### What you should do
Reproduce every line below exactly as written; do not include the images.

______________________________

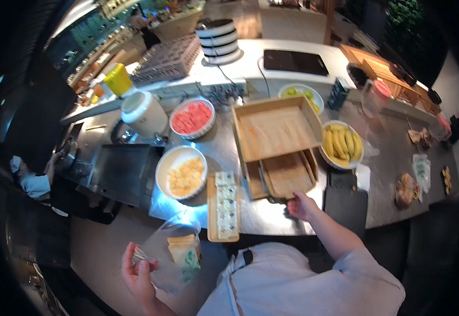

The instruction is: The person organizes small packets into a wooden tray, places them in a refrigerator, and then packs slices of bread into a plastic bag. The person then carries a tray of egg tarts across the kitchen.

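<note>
My left hand (139, 272) grips the gathered neck of a clear plastic bag (162, 272). Sliced bread (181, 245) sits in the bag, which hangs in front of the counter and bears green print. At the counter's front, my right hand (303, 207) has its thumb and fingers on the near edge of a wooden tray (286, 175). That tray lies partly under a larger wooden box (279, 130), whose inside shows no contents. Left of them, a narrow wooden board (211, 221) carries a row of small printed packets (226, 205) and juts over the counter edge.
Bowls hold pale yellow fruit chunks (186, 175), watermelon pieces (192, 117), bananas (342, 144) and green fruit (307, 94). A black board (346, 205) lies right of my hand. A white jar (144, 112) stands left. Bagged bread (405, 191) lies right. Another person (35, 183) works far left.
</note>
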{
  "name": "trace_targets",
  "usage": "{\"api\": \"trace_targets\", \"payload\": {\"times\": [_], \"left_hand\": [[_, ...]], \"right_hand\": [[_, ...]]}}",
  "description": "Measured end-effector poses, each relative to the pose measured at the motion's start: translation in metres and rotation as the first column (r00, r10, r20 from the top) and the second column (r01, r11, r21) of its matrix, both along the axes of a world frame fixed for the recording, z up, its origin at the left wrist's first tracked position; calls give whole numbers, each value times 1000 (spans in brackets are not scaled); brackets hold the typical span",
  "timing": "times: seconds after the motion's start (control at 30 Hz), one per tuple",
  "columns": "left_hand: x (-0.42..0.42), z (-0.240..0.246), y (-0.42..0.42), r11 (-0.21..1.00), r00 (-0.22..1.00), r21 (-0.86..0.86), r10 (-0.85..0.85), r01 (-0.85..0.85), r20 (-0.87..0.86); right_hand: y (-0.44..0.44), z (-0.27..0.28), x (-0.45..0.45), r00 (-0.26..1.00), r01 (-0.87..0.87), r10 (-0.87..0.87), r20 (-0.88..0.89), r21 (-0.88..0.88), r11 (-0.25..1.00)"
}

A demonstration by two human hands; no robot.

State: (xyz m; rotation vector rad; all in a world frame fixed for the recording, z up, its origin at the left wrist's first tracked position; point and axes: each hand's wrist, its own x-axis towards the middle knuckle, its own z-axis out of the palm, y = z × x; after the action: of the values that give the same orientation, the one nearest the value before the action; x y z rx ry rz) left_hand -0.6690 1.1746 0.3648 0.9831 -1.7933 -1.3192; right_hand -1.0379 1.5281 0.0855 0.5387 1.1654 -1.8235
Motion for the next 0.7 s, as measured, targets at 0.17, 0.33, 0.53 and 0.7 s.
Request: {"api": "trace_targets", "payload": {"times": [0.17, 0.33, 0.53, 0.7], "left_hand": [[-1, -17, 9, 999, 1000, -39, 13, -13, -13], [-9, -16, 10, 998, 999, 47, -28, 30, -41], [-18, -10, 7, 996, 996, 45, -78, 80, -43], [-11, -19, 1, 995, 996, 61, -80, 82, -36]], "right_hand": [[-3, 23, 12, 1000, 7, -6, -9, 128, 992], [-11, 22, 1, 991, 125, -131, 16, 200, 972], [4, 20, 14, 982, 184, -175, -75, 152, 971], [23, 33, 64, 995, 99, -93, -39, 209, 973]]}}
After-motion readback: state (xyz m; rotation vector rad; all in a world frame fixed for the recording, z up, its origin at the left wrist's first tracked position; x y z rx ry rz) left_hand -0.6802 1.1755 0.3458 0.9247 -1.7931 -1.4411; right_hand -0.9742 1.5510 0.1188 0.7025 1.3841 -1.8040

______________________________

### Answer to this task
The instruction is: The person organizes small packets into a wooden tray, places them in a refrigerator, and then packs slices of bread into a plastic bag. The person then carries a tray of egg tarts across the kitchen.

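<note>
My left hand (139, 272) grips the gathered neck of a clear plastic bag (162, 272). Sliced bread (181, 245) sits in the bag, which hangs in front of the counter and bears green print. At the counter's front, my right hand (303, 207) has its thumb and fingers on the near edge of a wooden tray (286, 175). That tray lies partly under a larger wooden box (279, 130), whose inside shows no contents. Left of them, a narrow wooden board (211, 221) carries a row of small printed packets (226, 205) and juts over the counter edge.
Bowls hold pale yellow fruit chunks (186, 175), watermelon pieces (192, 117), bananas (342, 144) and green fruit (307, 94). A black board (346, 205) lies right of my hand. A white jar (144, 112) stands left. Bagged bread (405, 191) lies right. Another person (35, 183) works far left.
</note>
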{
  "name": "trace_targets",
  "usage": "{\"api\": \"trace_targets\", \"payload\": {\"times\": [_], \"left_hand\": [[_, ...]], \"right_hand\": [[_, ...]]}}",
  "description": "Measured end-effector poses, each relative to the pose measured at the motion's start: translation in metres and rotation as the first column (r00, r10, r20 from the top) and the second column (r01, r11, r21) of its matrix, both along the axes of a world frame fixed for the recording, z up, its origin at the left wrist's first tracked position; calls give whole numbers, each value times 1000 (spans in brackets are not scaled); brackets hold the typical span",
  "timing": "times: seconds after the motion's start (control at 30 Hz), one per tuple",
  "columns": "left_hand: x (-0.42..0.42), z (-0.240..0.246), y (-0.42..0.42), r11 (-0.21..1.00), r00 (-0.22..1.00), r21 (-0.86..0.86), r10 (-0.85..0.85), r01 (-0.85..0.85), r20 (-0.87..0.86); right_hand: y (-0.44..0.44), z (-0.27..0.28), x (-0.45..0.45), r00 (-0.26..1.00), r01 (-0.87..0.87), r10 (-0.87..0.87), r20 (-0.88..0.89), r21 (-0.88..0.88), r11 (-0.25..1.00)"
}

A demonstration by two human hands; no robot.

State: (xyz m; rotation vector rad; all in a world frame fixed for the recording, z up, its origin at the left wrist's first tracked position; point and axes: each hand's wrist, its own x-axis towards the middle knuckle, its own z-axis out of the palm, y = z × x; after the action: of the values that give the same orientation, the one nearest the value before the action; x y z rx ry rz) left_hand -0.6690 1.1746 0.3648 0.9831 -1.7933 -1.3192; right_hand -1.0379 1.5281 0.0855 0.5387 1.1654 -1.8235
Motion for the next 0.7 s, as measured, targets at 0.17, 0.33, 0.53 and 0.7 s.
Request: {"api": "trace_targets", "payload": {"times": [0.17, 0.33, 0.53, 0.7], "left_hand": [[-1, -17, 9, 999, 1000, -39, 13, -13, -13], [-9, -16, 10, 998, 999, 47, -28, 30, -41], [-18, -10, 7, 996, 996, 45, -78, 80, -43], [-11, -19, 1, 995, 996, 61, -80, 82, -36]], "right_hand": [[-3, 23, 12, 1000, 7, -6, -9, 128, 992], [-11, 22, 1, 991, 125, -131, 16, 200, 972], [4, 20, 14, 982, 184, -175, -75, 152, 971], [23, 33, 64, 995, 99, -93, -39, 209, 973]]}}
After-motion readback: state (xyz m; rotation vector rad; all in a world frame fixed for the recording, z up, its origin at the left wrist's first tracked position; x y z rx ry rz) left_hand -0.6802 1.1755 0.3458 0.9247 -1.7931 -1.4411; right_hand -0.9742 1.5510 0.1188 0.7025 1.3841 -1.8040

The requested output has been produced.